ABOUT THIS EXERCISE>
With the pictures removed, the data below must be transcribed in full and exactly.

DATASET CONTENT>
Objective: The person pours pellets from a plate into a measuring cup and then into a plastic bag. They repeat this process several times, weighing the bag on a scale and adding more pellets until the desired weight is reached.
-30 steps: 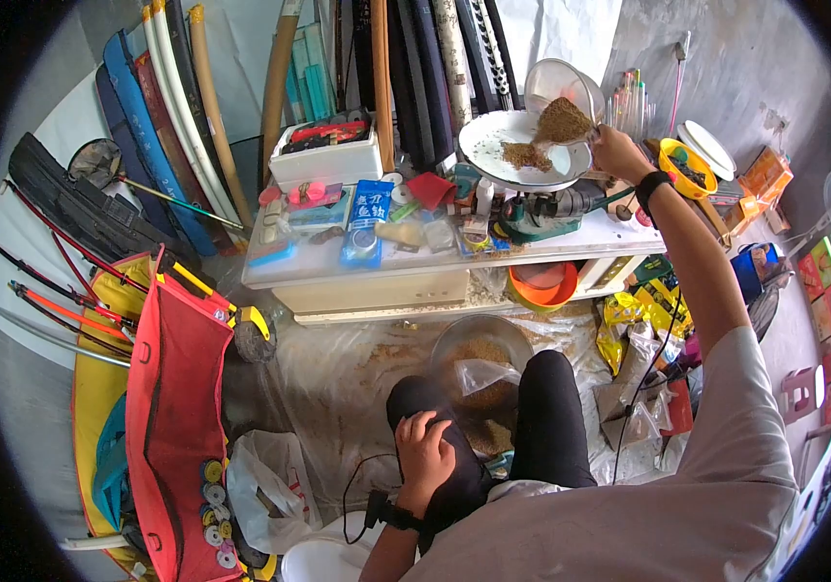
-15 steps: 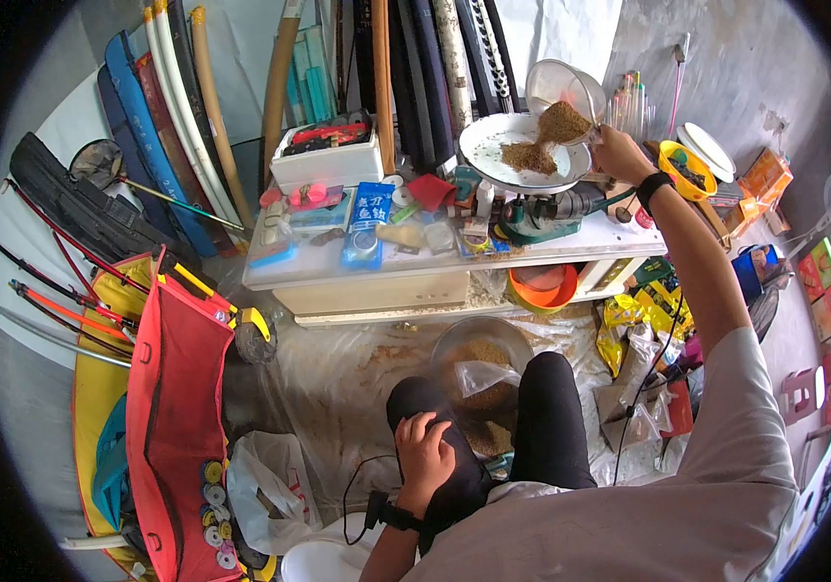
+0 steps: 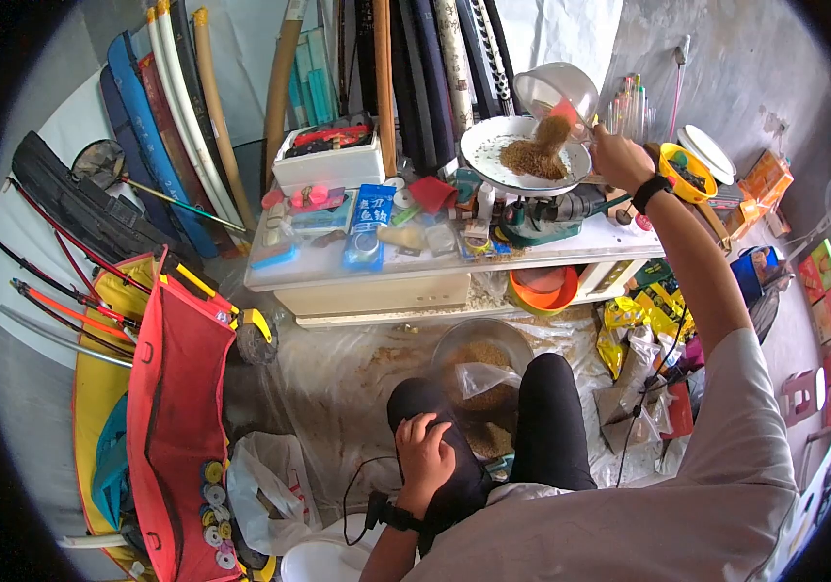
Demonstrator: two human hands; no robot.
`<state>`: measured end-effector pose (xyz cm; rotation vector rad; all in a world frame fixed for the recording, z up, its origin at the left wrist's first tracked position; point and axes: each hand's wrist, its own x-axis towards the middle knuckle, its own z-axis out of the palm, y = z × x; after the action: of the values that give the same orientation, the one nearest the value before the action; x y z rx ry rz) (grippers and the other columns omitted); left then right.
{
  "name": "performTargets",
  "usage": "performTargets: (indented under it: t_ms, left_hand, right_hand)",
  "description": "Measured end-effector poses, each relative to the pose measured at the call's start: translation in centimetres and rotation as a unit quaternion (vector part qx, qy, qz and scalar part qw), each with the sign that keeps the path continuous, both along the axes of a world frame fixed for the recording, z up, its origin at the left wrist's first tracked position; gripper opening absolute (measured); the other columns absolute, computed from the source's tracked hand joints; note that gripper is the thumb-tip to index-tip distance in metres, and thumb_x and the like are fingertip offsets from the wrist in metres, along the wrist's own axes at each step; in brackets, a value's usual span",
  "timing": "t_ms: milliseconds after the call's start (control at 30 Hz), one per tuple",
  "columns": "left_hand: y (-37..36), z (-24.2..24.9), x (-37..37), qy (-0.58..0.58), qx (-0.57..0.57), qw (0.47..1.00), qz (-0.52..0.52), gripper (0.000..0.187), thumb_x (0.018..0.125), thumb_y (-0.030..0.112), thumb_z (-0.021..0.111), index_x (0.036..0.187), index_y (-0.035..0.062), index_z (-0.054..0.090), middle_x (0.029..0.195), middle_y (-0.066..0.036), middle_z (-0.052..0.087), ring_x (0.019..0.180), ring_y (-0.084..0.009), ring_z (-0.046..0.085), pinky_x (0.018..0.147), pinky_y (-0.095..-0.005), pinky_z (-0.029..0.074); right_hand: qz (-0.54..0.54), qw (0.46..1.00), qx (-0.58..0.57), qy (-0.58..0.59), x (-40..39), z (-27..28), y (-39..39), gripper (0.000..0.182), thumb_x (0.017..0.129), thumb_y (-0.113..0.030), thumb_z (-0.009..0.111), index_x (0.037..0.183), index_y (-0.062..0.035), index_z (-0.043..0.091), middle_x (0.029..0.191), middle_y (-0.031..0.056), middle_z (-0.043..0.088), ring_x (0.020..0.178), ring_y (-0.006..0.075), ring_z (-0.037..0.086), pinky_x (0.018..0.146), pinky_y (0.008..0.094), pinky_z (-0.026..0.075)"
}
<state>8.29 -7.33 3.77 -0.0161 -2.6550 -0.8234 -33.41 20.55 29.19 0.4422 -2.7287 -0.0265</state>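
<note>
My right hand (image 3: 625, 159) grips a clear plastic scoop (image 3: 571, 85), tipped over a white scale pan (image 3: 483, 145). Brown granular feed (image 3: 556, 134) is falling out of it onto a heap (image 3: 530, 160) in the pan. Beneath the pan stands the dark green scale (image 3: 542, 225) on the white table. My left hand (image 3: 424, 454) lies on my left thigh with its fingers spread, holding nothing. Between my legs on the floor, a large round basin (image 3: 442, 359) contains more brown granules and a clear plastic bag (image 3: 483, 379).
The white table (image 3: 280, 276) carries a blue packet (image 3: 367, 228) and a foam box (image 3: 323, 170). A yellow basket (image 3: 679, 160) is beside my right wrist. Yellow bags (image 3: 629, 325) lie on the floor at right. A red bag (image 3: 178, 417) stands at left.
The scoop has tipped further toward the pan, and its load has shrunk as granules pour out. The heap in the pan has grown. My left hand has stayed still.
</note>
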Motion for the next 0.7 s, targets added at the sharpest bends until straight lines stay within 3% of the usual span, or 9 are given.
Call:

SOLUTION TO THIS PROBLEM>
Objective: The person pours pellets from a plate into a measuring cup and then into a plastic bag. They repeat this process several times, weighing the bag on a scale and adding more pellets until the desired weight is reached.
-30 steps: 
-15 steps: 
+0 steps: 
Demonstrator: two human hands; no robot.
`<state>`: measured end-effector pose (xyz cm; rotation vector rad; all in a world frame fixed for the recording, z up, its origin at the left wrist's first tracked position; point and axes: each hand's wrist, its own x-axis towards the middle knuckle, its own z-axis out of the palm, y = z × x; after the action: of the values that give the same orientation, the one nearest the value before the action; x y z rx ry rz) (grippers and the other columns omitted); left then right.
{
  "name": "performTargets",
  "usage": "performTargets: (indented under it: t_ms, left_hand, right_hand)",
  "description": "Measured end-effector poses, each relative to the pose measured at the call's start: translation in centimetres and rotation as a unit quaternion (vector part qx, qy, qz and scalar part qw), each with the sign that keeps the path continuous, both along the axes of a world frame fixed for the recording, z up, its origin at the left wrist's first tracked position; gripper opening absolute (measured); the other columns absolute, computed from the source's tracked hand joints; note that gripper is the thumb-tip to index-tip distance in metres, and thumb_x and the like are fingertip offsets from the wrist in metres, along the wrist's own axes at each step; in brackets, a value's usual span",
  "timing": "t_ms: milliseconds after the call's start (control at 30 Hz), one per tuple",
  "columns": "left_hand: y (-37..36), z (-24.2..24.9), x (-37..37), qy (-0.58..0.58), qx (-0.57..0.57), qw (0.47..1.00), qz (-0.52..0.52), gripper (0.000..0.187), thumb_x (0.018..0.125), thumb_y (-0.030..0.112), thumb_z (-0.021..0.111), index_x (0.036..0.187), index_y (-0.035..0.062), index_z (-0.054..0.090), middle_x (0.029..0.195), middle_y (-0.066..0.036), middle_z (-0.052..0.087), ring_x (0.019..0.180), ring_y (-0.084..0.009), ring_z (-0.046..0.085), pinky_x (0.018..0.147), pinky_y (-0.095..-0.005), pinky_z (-0.029..0.074); right_hand: qz (-0.54..0.54), qw (0.46..1.00), qx (-0.58..0.57), qy (-0.58..0.59), x (-40..39), z (-27..28), y (-39..39), gripper (0.000..0.182), thumb_x (0.017..0.129), thumb_y (-0.113..0.030), thumb_z (-0.009..0.111), index_x (0.037..0.183), index_y (-0.062..0.035), index_z (-0.043..0.091), middle_x (0.029..0.191), middle_y (-0.031..0.056), middle_z (-0.043..0.088), ring_x (0.020..0.178), ring_y (-0.006..0.075), ring_z (-0.037..0.086), pinky_x (0.018..0.146), pinky_y (0.008..0.094), pinky_z (-0.026..0.075)"
}
<state>8.29 -7.33 3.77 -0.0161 -2.6550 -0.8234 -33.41 20.55 29.19 0.4422 -2.7287 -0.0265</state>
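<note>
My right hand (image 3: 625, 159) grips a clear plastic scoop (image 3: 571, 85), tipped over a white scale pan (image 3: 483, 145). Brown granular feed (image 3: 556, 134) is falling out of it onto a heap (image 3: 530, 160) in the pan. Beneath the pan stands the dark green scale (image 3: 542, 225) on the white table. My left hand (image 3: 424, 454) lies on my left thigh with its fingers spread, holding nothing. Between my legs on the floor, a large round basin (image 3: 442, 359) contains more brown granules and a clear plastic bag (image 3: 483, 379).
The white table (image 3: 280, 276) carries a blue packet (image 3: 367, 228) and a foam box (image 3: 323, 170). A yellow basket (image 3: 679, 160) is beside my right wrist. Yellow bags (image 3: 629, 325) lie on the floor at right. A red bag (image 3: 178, 417) stands at left.
The scoop has tipped further toward the pan, and its load has shrunk as granules pour out. The heap in the pan has grown. My left hand has stayed still.
</note>
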Motion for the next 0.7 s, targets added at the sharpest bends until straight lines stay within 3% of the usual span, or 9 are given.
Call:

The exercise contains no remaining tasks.